## WHAT YOU HAVE TO DO:
Print nothing except the lines of the listing below from the line with "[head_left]" to the line with "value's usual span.", each exactly as written, both ends included.

*** Block opens ***

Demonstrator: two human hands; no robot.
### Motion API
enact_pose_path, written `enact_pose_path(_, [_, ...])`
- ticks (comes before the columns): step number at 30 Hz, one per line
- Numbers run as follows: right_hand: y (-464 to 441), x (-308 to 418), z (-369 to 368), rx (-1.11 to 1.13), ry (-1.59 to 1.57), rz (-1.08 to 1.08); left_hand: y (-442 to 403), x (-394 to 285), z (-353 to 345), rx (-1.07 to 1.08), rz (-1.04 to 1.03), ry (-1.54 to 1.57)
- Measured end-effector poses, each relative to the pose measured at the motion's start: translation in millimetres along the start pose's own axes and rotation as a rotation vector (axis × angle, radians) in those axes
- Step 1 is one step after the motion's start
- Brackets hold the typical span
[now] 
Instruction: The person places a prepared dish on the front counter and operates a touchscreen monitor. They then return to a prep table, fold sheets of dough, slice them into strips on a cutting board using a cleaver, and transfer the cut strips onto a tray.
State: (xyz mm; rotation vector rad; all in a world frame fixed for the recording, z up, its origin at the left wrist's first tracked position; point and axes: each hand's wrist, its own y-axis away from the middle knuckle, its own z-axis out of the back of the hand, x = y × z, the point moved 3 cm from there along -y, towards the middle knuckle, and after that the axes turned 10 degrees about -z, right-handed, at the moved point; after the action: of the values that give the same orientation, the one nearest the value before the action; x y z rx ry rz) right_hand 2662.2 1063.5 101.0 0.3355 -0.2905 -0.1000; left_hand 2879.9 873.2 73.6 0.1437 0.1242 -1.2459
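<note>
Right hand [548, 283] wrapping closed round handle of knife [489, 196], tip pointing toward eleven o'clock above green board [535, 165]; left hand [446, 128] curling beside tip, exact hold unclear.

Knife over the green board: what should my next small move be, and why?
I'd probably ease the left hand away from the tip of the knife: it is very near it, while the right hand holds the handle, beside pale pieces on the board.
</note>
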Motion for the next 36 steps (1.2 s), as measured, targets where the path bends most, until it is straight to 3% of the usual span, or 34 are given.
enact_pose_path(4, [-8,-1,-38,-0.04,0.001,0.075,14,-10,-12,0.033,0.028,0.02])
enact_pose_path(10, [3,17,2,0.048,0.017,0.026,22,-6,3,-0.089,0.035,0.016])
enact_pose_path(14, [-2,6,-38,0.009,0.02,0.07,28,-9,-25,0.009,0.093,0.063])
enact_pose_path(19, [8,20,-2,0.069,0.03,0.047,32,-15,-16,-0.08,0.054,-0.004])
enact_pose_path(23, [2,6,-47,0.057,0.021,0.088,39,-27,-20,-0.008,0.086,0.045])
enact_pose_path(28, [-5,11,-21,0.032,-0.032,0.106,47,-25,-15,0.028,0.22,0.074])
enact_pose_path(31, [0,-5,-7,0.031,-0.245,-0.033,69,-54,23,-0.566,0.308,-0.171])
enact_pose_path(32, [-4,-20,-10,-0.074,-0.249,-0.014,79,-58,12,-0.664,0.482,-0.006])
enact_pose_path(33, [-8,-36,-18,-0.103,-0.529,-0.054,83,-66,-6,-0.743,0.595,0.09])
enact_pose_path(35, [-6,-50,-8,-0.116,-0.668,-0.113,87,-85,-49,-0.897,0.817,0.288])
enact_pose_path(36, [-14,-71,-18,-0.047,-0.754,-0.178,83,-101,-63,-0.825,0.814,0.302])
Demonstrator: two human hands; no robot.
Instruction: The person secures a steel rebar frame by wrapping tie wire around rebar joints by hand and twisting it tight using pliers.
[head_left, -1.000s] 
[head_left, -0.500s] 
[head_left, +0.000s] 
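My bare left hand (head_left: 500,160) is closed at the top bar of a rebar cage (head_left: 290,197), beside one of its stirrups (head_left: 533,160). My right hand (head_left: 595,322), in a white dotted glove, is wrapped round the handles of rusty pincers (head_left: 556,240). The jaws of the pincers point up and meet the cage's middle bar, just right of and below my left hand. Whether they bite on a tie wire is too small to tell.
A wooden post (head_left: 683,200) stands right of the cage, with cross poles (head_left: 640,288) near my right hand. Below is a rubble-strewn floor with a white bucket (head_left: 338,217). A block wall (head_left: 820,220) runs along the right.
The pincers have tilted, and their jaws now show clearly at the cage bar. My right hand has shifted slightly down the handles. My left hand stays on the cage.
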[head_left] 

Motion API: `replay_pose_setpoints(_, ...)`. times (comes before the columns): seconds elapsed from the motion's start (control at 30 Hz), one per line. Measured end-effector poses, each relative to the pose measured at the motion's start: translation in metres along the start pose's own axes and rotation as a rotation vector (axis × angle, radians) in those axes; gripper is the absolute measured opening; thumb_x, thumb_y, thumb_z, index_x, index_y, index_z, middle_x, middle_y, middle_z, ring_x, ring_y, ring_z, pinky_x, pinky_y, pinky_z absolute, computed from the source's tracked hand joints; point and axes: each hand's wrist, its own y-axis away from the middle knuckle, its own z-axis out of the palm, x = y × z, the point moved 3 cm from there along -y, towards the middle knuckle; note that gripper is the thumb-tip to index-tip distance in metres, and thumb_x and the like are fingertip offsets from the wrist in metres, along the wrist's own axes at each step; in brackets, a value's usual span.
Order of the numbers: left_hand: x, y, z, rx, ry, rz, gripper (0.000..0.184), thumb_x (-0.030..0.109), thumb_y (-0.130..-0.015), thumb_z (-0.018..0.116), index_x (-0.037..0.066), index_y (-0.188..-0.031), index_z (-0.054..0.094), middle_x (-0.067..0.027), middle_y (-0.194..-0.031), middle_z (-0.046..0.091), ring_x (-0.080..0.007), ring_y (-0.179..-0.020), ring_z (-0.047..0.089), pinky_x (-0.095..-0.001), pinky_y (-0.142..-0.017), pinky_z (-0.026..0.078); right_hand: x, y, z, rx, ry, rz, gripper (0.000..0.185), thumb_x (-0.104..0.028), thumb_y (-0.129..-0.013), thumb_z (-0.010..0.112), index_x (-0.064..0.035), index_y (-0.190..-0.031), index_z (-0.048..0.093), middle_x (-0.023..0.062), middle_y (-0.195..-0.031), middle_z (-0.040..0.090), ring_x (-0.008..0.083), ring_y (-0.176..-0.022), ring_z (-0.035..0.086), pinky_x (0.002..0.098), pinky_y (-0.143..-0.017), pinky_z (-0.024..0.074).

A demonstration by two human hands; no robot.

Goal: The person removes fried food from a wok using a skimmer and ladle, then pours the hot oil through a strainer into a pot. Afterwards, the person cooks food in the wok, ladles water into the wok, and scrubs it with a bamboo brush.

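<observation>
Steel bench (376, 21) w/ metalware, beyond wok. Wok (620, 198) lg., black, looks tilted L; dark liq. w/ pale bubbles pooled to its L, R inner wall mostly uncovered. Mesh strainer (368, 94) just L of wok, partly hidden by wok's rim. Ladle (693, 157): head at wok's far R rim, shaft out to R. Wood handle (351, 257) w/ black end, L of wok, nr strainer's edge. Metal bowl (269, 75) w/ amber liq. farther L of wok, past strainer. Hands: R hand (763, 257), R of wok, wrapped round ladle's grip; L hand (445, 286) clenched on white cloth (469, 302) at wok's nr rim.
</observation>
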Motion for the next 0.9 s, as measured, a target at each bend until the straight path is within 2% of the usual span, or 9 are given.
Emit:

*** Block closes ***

## RESPONSE TO THIS EXERCISE:
[head_left] 

Motion API: `replay_pose_setpoints(_, ...)`. times (comes before the columns): seconds elapsed from the motion's start (control at 30 Hz), one per line. Measured end-effector poses, each relative to the pose measured at the motion's start: translation in metres along the start pose's own axes and rotation as a rotation vector (axis × angle, radians) in those axes; gripper is the absolute measured opening; thumb_x, thumb_y, thumb_z, index_x, index_y, index_z, middle_x, middle_y, middle_z, ring_x, ring_y, ring_z, pinky_x, pinky_y, pinky_z absolute, computed from the source's tracked hand joints; point and axes: each hand's wrist, its own y-axis away from the middle knuckle, its own z-axis out of the palm, x = y × z, the point moved 3 cm from there along -y, towards the middle knuckle; note that gripper is the thumb-tip to index-tip distance in metres, and thumb_x and the like are fingertip offsets from the wrist in metres, along the wrist's own axes at each step; in brackets, a value's usual span.

Nothing remains to be added to the exercise.